What is your top tip for calf rearing?
It is worth spending an extra 10 minutes getting a calf to suck their first feed rather than tubing.
We only tube very occasionally but after that, they don’t seem to trust us, and we will struggle to get them to suck.
There has been a remarkable turnaround in calf health since the new shed was built at Nantgoch.
Between April 2016 and March 2017, 400 calves were reared in the shed and there were just five mortalities in calves under a month old.
Bev Jones oversees calf rearing and her attention to detail is second to none, says son Matthew.

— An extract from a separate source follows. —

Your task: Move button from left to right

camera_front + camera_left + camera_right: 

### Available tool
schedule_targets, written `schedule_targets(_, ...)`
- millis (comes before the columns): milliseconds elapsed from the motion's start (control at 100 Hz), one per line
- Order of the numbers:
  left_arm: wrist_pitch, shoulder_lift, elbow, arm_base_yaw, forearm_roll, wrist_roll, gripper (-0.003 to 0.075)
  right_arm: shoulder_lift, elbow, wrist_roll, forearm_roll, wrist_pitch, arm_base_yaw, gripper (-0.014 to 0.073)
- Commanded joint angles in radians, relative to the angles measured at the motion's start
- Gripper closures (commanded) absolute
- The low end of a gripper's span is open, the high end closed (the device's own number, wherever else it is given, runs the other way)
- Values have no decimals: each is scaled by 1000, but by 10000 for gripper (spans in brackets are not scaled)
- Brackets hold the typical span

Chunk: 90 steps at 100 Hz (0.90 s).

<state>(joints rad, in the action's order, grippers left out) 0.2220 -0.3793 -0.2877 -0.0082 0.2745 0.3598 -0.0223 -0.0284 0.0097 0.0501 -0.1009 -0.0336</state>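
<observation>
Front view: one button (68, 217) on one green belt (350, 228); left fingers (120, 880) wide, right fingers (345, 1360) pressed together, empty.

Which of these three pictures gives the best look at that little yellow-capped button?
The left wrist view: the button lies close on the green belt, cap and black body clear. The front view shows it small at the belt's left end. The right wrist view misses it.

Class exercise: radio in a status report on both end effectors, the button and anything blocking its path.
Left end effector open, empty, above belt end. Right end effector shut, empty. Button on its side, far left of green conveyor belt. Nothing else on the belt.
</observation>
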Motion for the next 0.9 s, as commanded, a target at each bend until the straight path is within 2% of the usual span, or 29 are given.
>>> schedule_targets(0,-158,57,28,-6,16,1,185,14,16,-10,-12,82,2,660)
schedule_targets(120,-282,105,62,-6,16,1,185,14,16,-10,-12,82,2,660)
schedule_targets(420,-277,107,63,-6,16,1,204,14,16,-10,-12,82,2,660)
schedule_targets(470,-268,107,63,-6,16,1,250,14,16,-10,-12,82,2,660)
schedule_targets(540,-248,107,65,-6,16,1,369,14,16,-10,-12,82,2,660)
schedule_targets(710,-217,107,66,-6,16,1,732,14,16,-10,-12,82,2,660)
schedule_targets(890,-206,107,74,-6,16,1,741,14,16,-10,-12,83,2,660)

Calves receive four litres of colostrum for their first four feeds and this is tested for quality.
After the fourth feed, calves receive four litres a day of a 23% protein milk replacer, fed over two feeds, increasing to a maximum of six litres a day at 2.5 weeks.
Clean water and an 18% protein calf nut are also provided.
All buckets are cleaned daily with soapy water and a squirt of hypochlorite.
Calves are moved into groups of eight at three to four weeks.
When the youngest is five weeks old, the process of weaning that group begins, by reducing milk to four litres a day over a few days and moving to once-a-day feeding.
“We continue to reduce the milk fed as the nut intake increases,” says Bev.
“Once they are eating 1.5kg, we wean over the course of a week, with the aim being to have them off milk and eating about 2kg by eight weeks.
“By 10 weeks they should be eating 3kg and ad-lib straw, which they are offered from day one.”